An easy way to understand Nash equilibrium is this - think of a game being drawn. The game is drawn because no individual player can gain an advantage by making a different choice. It is an outcome that is considered optimal, a win-win situation.
A non-love example of Nash equilibrium:
Imagine that you and your colleague are each promised a bonus if you complete an optional assignment over the weekend. Added context to this is that your workload has already been a lot this past month and you are seriously contemplating if the bonus is worth giving your weekend up for. You know that your colleague is also grappling with a similar decision.
There are 4 possible outcomes to this situation:
You do the assignment; your colleague does the assignment; outcome 1: both of you get the bonus
You do the assignment; your colleague does NOT do the assignment; outcome 2: only you get the bonus
You do NOT do the assignment; your colleague does the assignment; outcome 3: only your colleague gets the bonus
You do NOT do the assignment; your colleague does NOT do the assignment; outcome 4: both of you don’t get the bonus
Naturally, Outcome 1 where both of you get the bonus is the optimal outcome in this case. That’s the Nash equilibrium.
How does this concept apply to true love?
A couple I know were together for 8 years before calling it quits. From the outside, they seemed to have contrasting personalities. They constantly fought and often quite publicly. There were a few incidents when their fights even got physical. The intensity of their conflict was also reflected in the intensity of their affection. They were known for their elaborate and public displays of affection. Each of them would often separately confide in their friends that they feel unsure about the long-term prospects of the relationship. What made this chaotic, uncertain love last for 8 years? And why did it suddenly end after 8 years?
TUTL makes it very clear. For those 8 years, no matter how difficult and undesirable their relationship seemed like on the outside, both the partners were in Nash equilibrium. Being together was the best possible outcome out of all the possible outcomes that seemed available to them. It could have been that they did not have other mate choices available to them during that period. It could have been that they both had similar backgrounds which made them feel like a third person might not get why they think and behave in the ways that they do. It could also have been that they found it easy to be vulnerable to each other. It could have been that one of them had a lot of money and the other was physically very attractive and that seemed like a fair trade to make. It could have been that one of them was extroverted and personable while the other was introverted and intelligent which made each value their partner’s personality traits more than their own. It could be that one or both of them experienced abuse when they were young and so the fights felt like familiar, comfortable territory (Freud called this repetition compulsion). It could have been something else altogether as well. My point is that nobody forced them to be in what seemed to be a clearly unhealthy relationship. They stuck around because they both thought that they were getting the better end of the deal, even though it may not have seemed that way to the witnesses of their relationship.

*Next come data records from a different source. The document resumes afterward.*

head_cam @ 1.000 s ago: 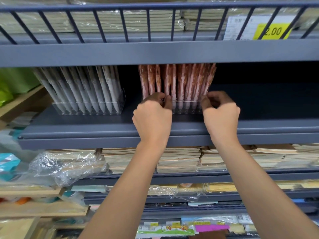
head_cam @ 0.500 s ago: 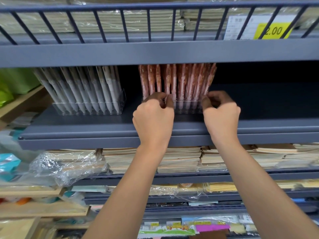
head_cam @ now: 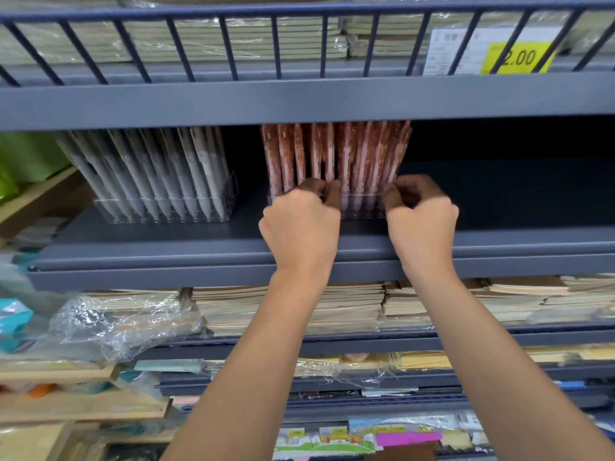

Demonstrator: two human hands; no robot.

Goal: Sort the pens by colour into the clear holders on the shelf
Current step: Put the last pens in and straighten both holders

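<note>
Several pink patterned pens (head_cam: 336, 154) stand in a clear holder (head_cam: 362, 209) at the middle of the grey shelf (head_cam: 206, 242). My left hand (head_cam: 299, 224) has its fingers curled over the holder's left front, thumb and forefinger pinching at the pens' lower ends. At the holder's right front corner, my right hand (head_cam: 421, 221) grips with curled fingers. To the left, several grey-white pens (head_cam: 149, 171) lean in a second clear holder (head_cam: 166, 216). Both hands hide the pink holder's front corners.
The shelf board above, with a railing (head_cam: 299, 44) and a yellow price tag (head_cam: 519, 58), hangs low over the pen tops. Dark bare shelf (head_cam: 515, 201) lies right of the pink holder. Stacked notebooks (head_cam: 349, 307) and loose plastic wrap (head_cam: 109, 324) fill the shelves below.
</note>
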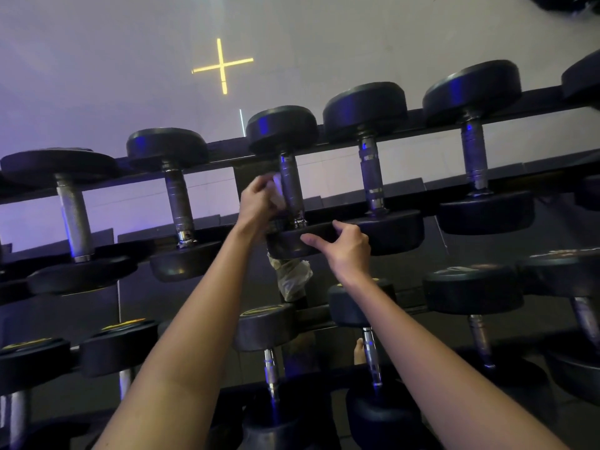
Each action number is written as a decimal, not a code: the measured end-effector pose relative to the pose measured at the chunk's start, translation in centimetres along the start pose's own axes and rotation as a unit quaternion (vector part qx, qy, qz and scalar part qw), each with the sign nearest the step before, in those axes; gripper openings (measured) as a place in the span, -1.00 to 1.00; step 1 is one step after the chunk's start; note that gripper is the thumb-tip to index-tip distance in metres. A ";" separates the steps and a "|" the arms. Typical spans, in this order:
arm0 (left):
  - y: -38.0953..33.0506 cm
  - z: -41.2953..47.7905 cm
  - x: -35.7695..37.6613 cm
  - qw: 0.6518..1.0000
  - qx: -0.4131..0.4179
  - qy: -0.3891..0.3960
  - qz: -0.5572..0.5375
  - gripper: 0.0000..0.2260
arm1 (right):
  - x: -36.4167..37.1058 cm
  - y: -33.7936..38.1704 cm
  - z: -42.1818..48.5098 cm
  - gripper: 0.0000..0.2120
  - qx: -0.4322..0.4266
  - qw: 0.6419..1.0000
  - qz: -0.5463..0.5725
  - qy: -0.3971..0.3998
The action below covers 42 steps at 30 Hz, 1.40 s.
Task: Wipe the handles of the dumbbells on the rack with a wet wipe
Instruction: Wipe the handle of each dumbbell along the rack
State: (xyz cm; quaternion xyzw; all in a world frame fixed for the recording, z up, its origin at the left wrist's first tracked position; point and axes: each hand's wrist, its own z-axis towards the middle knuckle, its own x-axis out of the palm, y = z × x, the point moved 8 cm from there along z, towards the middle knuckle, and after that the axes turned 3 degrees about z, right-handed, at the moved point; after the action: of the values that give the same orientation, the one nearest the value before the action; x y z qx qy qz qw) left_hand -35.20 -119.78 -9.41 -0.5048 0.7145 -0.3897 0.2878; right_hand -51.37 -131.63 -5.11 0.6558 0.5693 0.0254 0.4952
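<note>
1. Two bare forearms reach up from the bottom edge toward a dark dumbbell rack (224, 151).
2. Left hand (258, 203) is curled around a white wet wipe (277, 190) and presses it against the left side of a metal handle (291, 185).
3. That handle belongs to the third dumbbell (281, 128) from the left on the upper tier. The dumbbell lies across the rails, one black head far from the viewer and one near.
4. The wipe sits between the left fingers and the handle, touching it about halfway along.
5. Right hand (345, 250) rests on the same dumbbell's near head (289, 245). The thumb is on top, the index finger stretches straight along the front edge, and the hand grasps nothing.
6. Pale crumpled wrapper (292, 277) hangs just below that near head. What holds it cannot be told.
7. More black dumbbells (472, 289) lie on a lower tier beneath the arms.
8. Yellow cross of light (222, 64) glows on the grey wall behind the rack.
</note>
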 end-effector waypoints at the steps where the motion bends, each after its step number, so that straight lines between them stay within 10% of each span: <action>1: -0.8 0.6 0.3 0.999 -0.014 -0.005 -0.050 -0.80 | 0.0 0.0 0.0 -0.22 -0.003 1.000 0.003 0.000; 9: 0.7 -0.5 0.8 0.991 -0.099 0.089 0.026 -0.76 | -0.3 0.3 -0.1 -0.24 -0.013 1.000 0.015 0.003; 15: -1.9 1.3 2.0 0.993 -0.060 0.019 -0.102 -0.76 | -0.3 0.3 -0.2 -0.20 -0.011 1.000 0.029 0.000; 27: -1.7 -5.0 -0.3 0.995 0.017 -0.052 0.079 -0.87 | -0.8 1.6 -2.6 -0.44 -0.016 0.997 -0.015 0.078; 42: -5.7 -11.7 8.0 0.997 0.058 0.047 0.032 -0.89 | -11.4 1.0 -5.3 -0.71 -0.054 0.997 0.050 0.001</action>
State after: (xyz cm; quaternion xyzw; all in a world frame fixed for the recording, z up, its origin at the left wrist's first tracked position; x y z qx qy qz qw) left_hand -44.40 -125.33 1.49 -0.4450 0.7191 -0.4447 0.2950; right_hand -57.84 -136.97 4.28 0.6555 0.5345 0.0816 0.5272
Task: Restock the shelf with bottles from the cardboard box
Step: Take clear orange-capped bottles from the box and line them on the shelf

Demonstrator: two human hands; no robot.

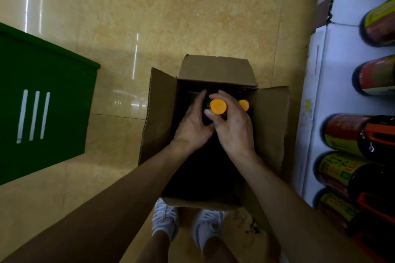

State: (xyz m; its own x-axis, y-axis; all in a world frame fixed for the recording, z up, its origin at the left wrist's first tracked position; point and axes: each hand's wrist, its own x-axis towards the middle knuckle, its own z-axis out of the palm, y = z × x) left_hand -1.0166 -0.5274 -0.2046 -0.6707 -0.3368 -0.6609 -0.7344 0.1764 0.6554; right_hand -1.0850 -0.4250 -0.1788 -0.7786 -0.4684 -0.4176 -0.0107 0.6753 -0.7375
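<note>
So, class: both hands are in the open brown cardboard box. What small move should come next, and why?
Probably lift the dark orange-capped bottle straight up, clear of the brown cardboard box: the right hand grips its top, the left hand lies against its side, and the flaps stand open.

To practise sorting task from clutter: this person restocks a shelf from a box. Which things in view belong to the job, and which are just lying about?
Job: cardboard box; orange-capped bottle in the right hand; left hand beside it; second bottle in the box; shelf; shelved bottles.
Lying about: green bin; white shoes.
</note>
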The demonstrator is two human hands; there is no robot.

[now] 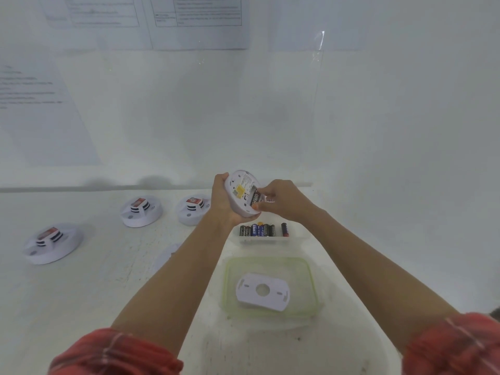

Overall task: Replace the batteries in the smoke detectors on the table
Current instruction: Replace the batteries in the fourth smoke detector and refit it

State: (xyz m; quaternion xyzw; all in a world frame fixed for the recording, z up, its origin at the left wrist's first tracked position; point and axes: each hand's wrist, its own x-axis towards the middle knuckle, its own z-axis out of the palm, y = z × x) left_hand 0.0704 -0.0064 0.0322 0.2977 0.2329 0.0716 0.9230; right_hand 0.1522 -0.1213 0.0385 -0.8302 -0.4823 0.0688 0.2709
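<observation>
Wall [378,117]: is standing white behind the table, carrying printed sheets [200,20] at 12 o'clock of the view; the print is too blurred to read.
Table [81,293]: is spreading white and scuffed across the lower half.
Sleeves [116,353]: are showing red at 7 and 5 o'clock, with both bare forearms reaching towards the middle.
Lid [226,280]: is lying flat, clear with a green rim, at 6 o'clock of the hands.
Mounting plate [277,293]: is resting white on the lid, with a round hole in its middle.
Tub [262,241]: is sitting clear just beyond the lid, directly under the hands.
Spare batteries [259,230]: are standing upright in a row inside the tub, mostly black, one blue.
Far-left detector [51,243]: is sitting face up on the table at 8 o'clock of the hands.
Middle detector [140,211]: is sitting face up at 9 o'clock, well apart from the far-left one.
Near detector [192,209]: is sitting at 9 o'clock, partly hidden by the left wrist.
Held detector [240,193]: is being held in the air above the tub, tilted, open back towards the camera.
Left hand [221,201]: is gripping the held detector, fingers wrapping its rim.
Right hand [281,198]: is pinching a black battery [255,198] at the compartment in the held detector's back.
</observation>
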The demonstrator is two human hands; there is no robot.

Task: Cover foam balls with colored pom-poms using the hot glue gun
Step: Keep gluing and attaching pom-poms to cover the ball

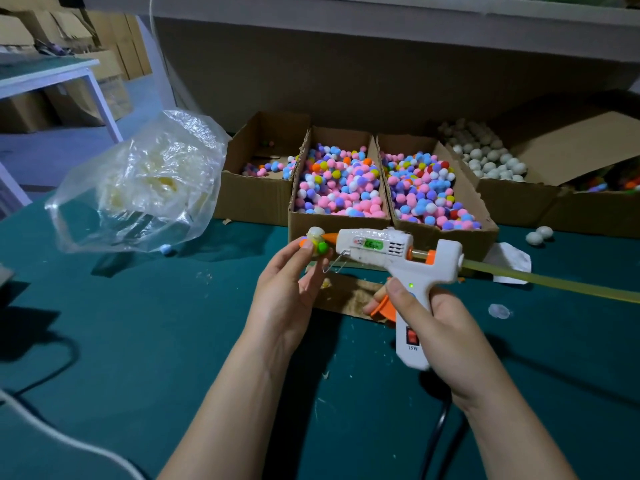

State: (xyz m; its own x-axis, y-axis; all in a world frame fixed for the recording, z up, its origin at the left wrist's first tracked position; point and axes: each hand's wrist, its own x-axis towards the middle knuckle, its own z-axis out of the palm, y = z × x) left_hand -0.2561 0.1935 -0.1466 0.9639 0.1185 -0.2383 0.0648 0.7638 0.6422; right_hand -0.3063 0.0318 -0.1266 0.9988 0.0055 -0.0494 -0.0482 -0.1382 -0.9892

So what happened after 8 years? Why did they decide to break up then? If you’ve understood TUTL and Nash equilibrium by now, you’d have guessed that a better choice must have been made available to one or both of them. You guessed right.
What happened in reality, as far as I know, was that one of the now ex-partners met someone on a trip and decided to explore a relationship with that person. The previous Nash equilibrium was broken. So that relationship naturally ended.
If you view so many of the relationship tropes out there through the lens of Nash equilibrium, you’ll understand them suddenly very differently. I’m talking about gold-diggers, friends-with-benefits, soulmates, childhood sweethearts, opposites attract, love at first sight.
IV. Umm okay, so what’s the connection between true love and Nash equilibrium again?
True love first happens when you arrive at Nash equilibrium with another person. He was tall and she was pretty - bam, Nash equilibrium! But then he started talking - Nash equilibrium broken. I would argue that even arranged marriages for which India is both famous and infamous for is based on the same principle. She came first in the IAS exam, he came second - who else can they marry but each other?
It’s possible that being in a state of Nash equilibrium is what aids much of the intimacy, passion and commitment that Sternberg talks about. When you think you’ve made the best choice of all the choices available, it makes total sense that you will experience strong feelings of attraction and love towards your partner. This may also explain why many relationships, despite poor intimacy or weak commitment, go on for years.
What is important to catch here is that Nash equilibrium is not only necessary for the occurrence of love, it is needed for the sustenance of it as well. When a couple celebrates their Platinum jubilee, what this means according to TUTL is that, together, they have managed to sustain the conditions that kept both of them in a Nash equilibrium for 70 long years. It is certainly a feat worth celebrating.
At the end of the day, true love, as unromantic as that sounds, is a trade. We trade loneliness for companionship, agreement for affection, surnames for acceptance, and individuality for contentment. There will be negotiations. There will be boundary conditions. And that is not necessarily a bad thing. What is important is that both parties feel that their relationship is valuable inspite of the tradeoffs. TUTL posits that this is the secret of true and successful love. The best of relationships often feel like you’re in a sustained state of Nash equilibrium i.e., at any point, no partner has an incentive to deviate from their choice to be in the relationship, assuming that the other partner’s intentions remain largely unchanged.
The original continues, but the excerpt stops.